What you return must be an exact copy of the lines in the listing below between the line holding "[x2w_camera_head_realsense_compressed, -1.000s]" and the line holding "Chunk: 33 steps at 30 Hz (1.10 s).", inclusive, and nothing more.
START Task inputs
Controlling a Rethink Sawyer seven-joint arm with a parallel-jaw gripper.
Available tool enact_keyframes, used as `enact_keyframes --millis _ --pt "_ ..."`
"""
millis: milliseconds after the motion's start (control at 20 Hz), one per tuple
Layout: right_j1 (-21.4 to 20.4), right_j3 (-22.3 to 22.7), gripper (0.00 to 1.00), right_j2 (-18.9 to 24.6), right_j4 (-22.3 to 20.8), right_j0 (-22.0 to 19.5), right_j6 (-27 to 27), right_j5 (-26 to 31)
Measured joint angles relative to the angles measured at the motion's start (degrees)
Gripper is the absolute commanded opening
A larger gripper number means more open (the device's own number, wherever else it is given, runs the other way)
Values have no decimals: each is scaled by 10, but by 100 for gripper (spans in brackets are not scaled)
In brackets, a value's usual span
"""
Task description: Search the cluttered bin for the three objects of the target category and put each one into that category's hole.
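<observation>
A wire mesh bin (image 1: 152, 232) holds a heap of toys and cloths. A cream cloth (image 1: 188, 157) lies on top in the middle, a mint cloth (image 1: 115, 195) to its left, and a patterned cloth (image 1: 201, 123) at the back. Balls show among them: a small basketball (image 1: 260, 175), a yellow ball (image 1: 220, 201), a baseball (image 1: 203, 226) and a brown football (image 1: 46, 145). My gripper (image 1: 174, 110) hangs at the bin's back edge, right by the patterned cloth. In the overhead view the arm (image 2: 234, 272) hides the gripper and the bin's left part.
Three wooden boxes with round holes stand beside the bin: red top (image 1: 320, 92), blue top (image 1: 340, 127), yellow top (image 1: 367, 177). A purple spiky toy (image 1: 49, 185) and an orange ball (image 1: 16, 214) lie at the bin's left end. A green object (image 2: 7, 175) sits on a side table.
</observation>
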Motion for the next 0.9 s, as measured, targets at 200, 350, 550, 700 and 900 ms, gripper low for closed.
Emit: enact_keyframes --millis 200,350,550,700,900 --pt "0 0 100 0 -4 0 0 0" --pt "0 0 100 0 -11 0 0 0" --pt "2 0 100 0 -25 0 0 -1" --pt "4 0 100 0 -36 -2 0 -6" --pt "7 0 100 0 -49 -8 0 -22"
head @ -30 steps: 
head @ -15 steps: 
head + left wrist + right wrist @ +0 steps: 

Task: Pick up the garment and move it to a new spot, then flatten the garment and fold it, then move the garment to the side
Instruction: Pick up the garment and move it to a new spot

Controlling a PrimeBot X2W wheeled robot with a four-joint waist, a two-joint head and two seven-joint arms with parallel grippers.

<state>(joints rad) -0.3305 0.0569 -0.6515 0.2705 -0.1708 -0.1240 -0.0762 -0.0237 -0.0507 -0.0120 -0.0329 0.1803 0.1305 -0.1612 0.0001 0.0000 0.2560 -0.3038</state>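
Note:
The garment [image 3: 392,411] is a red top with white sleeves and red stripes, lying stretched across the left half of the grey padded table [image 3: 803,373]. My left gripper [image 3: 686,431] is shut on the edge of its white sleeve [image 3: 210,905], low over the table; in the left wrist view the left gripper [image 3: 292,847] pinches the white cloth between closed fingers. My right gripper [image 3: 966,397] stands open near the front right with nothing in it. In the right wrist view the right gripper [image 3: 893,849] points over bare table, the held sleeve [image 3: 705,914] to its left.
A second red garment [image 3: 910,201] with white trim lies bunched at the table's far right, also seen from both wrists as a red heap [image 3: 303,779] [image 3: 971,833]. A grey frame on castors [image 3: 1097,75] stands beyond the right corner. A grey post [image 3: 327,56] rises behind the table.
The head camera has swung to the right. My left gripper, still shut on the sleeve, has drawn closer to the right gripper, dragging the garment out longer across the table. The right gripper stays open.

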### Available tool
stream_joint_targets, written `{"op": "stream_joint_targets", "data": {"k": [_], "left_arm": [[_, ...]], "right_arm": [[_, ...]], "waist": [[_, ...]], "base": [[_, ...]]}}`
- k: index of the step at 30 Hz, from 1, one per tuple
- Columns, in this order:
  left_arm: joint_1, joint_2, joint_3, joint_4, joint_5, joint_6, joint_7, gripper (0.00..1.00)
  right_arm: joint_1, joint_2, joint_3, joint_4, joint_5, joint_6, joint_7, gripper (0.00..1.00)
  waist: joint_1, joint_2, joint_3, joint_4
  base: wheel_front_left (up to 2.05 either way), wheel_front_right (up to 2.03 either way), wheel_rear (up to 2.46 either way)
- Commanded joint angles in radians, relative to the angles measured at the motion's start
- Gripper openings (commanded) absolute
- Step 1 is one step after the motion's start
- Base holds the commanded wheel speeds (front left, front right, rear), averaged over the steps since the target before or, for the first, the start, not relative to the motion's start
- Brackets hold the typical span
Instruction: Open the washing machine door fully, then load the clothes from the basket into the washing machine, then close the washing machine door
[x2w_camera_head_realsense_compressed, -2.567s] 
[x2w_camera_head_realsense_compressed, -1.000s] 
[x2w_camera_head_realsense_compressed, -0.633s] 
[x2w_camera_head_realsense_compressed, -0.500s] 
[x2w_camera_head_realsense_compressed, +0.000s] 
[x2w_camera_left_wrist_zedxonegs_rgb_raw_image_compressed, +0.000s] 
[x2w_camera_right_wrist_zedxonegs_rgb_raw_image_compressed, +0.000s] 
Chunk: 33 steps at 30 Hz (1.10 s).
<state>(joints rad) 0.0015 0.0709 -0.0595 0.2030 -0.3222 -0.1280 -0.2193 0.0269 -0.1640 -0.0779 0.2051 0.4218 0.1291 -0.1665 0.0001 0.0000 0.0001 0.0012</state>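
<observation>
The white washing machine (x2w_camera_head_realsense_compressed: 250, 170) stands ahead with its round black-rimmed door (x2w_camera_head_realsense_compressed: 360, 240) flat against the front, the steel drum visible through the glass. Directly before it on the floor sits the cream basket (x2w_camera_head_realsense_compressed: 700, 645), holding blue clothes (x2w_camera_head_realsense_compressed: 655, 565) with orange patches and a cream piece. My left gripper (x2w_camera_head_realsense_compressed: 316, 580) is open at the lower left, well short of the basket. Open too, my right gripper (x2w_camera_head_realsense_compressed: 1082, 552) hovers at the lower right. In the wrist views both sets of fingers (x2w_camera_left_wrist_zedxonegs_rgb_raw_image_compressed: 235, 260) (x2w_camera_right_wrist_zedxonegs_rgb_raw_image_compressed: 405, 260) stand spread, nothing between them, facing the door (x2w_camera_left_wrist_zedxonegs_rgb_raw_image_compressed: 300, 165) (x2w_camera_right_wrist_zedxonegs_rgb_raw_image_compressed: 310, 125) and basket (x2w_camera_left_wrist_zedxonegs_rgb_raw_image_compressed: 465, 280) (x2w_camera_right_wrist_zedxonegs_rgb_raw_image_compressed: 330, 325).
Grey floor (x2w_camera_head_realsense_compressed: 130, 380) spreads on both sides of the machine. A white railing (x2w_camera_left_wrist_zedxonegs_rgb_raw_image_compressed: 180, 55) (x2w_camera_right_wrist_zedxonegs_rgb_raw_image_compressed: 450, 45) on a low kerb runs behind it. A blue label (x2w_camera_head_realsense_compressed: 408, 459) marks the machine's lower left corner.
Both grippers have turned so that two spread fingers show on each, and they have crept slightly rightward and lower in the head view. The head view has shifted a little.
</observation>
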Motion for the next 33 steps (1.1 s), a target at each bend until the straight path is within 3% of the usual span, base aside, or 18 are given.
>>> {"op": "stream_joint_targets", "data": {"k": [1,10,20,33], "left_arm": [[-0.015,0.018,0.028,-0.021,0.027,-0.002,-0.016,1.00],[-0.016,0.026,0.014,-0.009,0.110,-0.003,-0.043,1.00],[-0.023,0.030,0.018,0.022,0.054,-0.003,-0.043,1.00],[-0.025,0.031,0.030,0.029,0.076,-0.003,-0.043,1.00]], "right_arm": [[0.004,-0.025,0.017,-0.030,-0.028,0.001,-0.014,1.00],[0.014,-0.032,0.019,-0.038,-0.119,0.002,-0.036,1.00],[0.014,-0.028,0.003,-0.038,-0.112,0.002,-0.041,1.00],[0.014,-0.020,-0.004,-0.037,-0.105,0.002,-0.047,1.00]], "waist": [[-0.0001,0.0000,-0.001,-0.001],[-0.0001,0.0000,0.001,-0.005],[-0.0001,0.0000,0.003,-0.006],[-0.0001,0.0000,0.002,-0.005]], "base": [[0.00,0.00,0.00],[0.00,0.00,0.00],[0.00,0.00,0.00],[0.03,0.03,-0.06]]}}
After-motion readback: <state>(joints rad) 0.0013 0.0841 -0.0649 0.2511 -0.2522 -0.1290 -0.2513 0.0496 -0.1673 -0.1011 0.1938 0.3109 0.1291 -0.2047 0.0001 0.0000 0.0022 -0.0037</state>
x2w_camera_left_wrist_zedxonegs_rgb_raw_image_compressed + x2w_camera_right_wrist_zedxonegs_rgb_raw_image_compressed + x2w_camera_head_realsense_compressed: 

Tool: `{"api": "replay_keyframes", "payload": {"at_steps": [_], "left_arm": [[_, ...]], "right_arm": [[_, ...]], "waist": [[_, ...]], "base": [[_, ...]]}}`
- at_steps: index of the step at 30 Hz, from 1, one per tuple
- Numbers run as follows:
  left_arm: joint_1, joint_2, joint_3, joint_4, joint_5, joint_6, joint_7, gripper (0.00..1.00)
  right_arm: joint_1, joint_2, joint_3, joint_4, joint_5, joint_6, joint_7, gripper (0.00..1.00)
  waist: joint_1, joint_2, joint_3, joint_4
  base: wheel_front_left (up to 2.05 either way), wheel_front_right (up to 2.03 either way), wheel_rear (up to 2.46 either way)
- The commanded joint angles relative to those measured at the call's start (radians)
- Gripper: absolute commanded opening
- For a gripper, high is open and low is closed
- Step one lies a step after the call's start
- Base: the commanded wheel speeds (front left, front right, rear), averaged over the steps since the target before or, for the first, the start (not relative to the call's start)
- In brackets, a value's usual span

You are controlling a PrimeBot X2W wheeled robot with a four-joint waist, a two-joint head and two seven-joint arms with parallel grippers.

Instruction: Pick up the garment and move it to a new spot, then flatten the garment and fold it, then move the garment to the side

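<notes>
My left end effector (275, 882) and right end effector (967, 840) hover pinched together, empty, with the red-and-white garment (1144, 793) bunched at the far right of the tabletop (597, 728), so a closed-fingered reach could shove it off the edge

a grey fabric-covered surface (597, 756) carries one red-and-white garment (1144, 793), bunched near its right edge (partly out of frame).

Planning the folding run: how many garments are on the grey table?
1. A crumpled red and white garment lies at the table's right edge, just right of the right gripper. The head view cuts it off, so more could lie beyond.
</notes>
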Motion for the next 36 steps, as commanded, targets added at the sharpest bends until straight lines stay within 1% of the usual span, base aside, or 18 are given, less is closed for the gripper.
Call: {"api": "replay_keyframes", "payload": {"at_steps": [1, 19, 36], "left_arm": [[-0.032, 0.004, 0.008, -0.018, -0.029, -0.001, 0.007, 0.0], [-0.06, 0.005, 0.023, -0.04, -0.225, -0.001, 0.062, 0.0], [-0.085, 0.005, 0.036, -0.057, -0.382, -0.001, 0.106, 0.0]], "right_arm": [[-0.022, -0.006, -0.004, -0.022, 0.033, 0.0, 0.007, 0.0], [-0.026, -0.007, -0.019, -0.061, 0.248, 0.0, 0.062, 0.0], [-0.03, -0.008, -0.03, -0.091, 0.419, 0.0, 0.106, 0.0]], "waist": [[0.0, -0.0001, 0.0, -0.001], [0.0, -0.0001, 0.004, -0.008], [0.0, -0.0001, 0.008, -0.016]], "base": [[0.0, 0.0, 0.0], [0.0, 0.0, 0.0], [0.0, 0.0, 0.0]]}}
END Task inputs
## [Answer to the exercise]
[x2w_camera_head_realsense_compressed, -1.000s] 
[x2w_camera_head_realsense_compressed, -0.633s] 
[x2w_camera_head_realsense_compressed, -0.500s] 
[x2w_camera_head_realsense_compressed, +0.000s] 
[x2w_camera_left_wrist_zedxonegs_rgb_raw_image_compressed, +0.000s] 
[x2w_camera_right_wrist_zedxonegs_rgb_raw_image_compressed, +0.000s] 
Chunk: 33 steps at 30 Hz (1.10 s).

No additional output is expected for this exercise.